When it comes to working out, the most amazing machine of all is your own body! Check out these highly effective, no-equipment exercise swaps for three common weight-machine exercises. We promise you’ll be challenging your body in whole a new way!
Instead of: Heading to the horizontal leg press to work your backside
Try: Heading to the floor for quadruped bent-knee hip extensions
When it comes to sculpting a strong, sexy booty, equipment isn’t always needed.
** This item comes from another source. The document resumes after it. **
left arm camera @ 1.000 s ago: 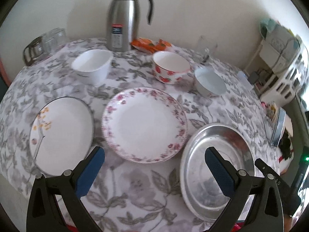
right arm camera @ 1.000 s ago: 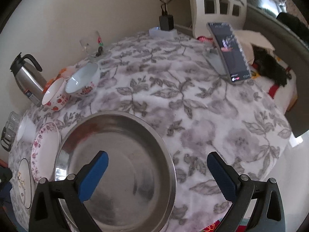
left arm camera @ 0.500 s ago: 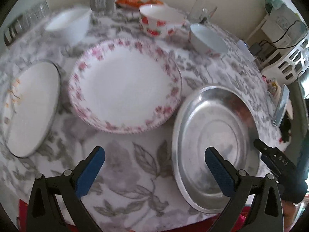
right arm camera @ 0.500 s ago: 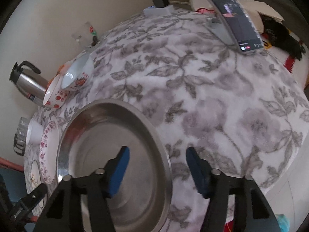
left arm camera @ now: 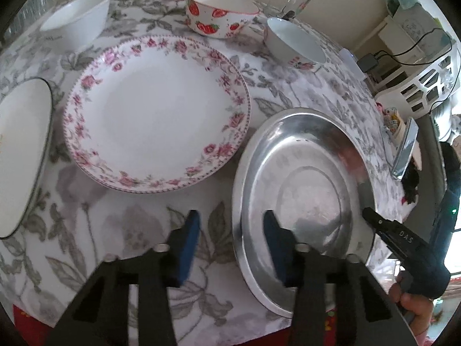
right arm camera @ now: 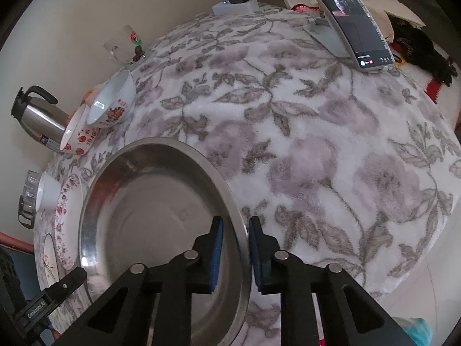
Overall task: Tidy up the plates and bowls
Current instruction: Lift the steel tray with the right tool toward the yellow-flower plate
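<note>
Both grippers have dropped toward the steel plate (left arm camera: 305, 184) since the earlier frames, and their wide jaws have narrowed around its rim.
Surface: round table under a grey floral cloth (right arm camera: 317, 144), cream wall behind; steel plate at the near edge. Rose-rimmed plate (left arm camera: 155, 112) just beside the steel plate, strawberry bowl (left arm camera: 219, 11) and small white bowl (left arm camera: 294, 41) beyond it, phone (right arm camera: 348, 20) well apart. Left gripper (left arm camera: 230, 239) points steeply down, jaws closing astride the rim, pads not yet pressing. Right gripper (right arm camera: 234, 245), held by a hand (left arm camera: 415, 302), also steep, jaws closing, rim between the pads; contact cannot be told.
</note>
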The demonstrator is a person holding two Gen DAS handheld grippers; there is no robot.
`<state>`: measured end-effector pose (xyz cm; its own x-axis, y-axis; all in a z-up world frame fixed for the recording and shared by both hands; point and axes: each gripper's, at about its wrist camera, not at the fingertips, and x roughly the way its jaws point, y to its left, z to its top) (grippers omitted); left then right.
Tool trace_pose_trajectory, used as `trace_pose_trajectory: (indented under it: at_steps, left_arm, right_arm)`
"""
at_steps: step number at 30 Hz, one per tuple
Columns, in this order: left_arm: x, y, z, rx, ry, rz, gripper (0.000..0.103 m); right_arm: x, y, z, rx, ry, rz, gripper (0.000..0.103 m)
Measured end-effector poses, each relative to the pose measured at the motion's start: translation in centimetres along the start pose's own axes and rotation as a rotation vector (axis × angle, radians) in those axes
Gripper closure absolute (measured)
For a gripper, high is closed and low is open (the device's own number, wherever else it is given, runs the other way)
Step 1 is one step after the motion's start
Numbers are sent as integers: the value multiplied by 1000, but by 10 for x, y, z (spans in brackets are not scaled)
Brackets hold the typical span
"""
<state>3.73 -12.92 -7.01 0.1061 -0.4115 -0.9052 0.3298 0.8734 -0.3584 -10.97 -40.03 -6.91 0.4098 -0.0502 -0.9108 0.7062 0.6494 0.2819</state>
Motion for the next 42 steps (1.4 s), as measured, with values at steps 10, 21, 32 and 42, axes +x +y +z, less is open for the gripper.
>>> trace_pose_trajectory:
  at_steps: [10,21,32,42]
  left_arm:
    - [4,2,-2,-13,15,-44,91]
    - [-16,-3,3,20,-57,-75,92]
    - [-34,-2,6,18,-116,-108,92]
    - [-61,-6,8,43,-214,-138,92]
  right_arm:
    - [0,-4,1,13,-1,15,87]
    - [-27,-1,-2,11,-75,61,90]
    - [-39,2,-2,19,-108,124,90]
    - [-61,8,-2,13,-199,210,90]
Researchers at the University of Wisconsin-La Crosse concluded that, compared to other common machine-based exercises such as the vertical and horizontal leg press, the bent-knee hip extension exercise elicited a higher degree of muscle activation in the gluteus maximus and gluteus medius, the two main muscles that make up the butt, as well as in the hamstrings (and who doesn’t want that come beach season).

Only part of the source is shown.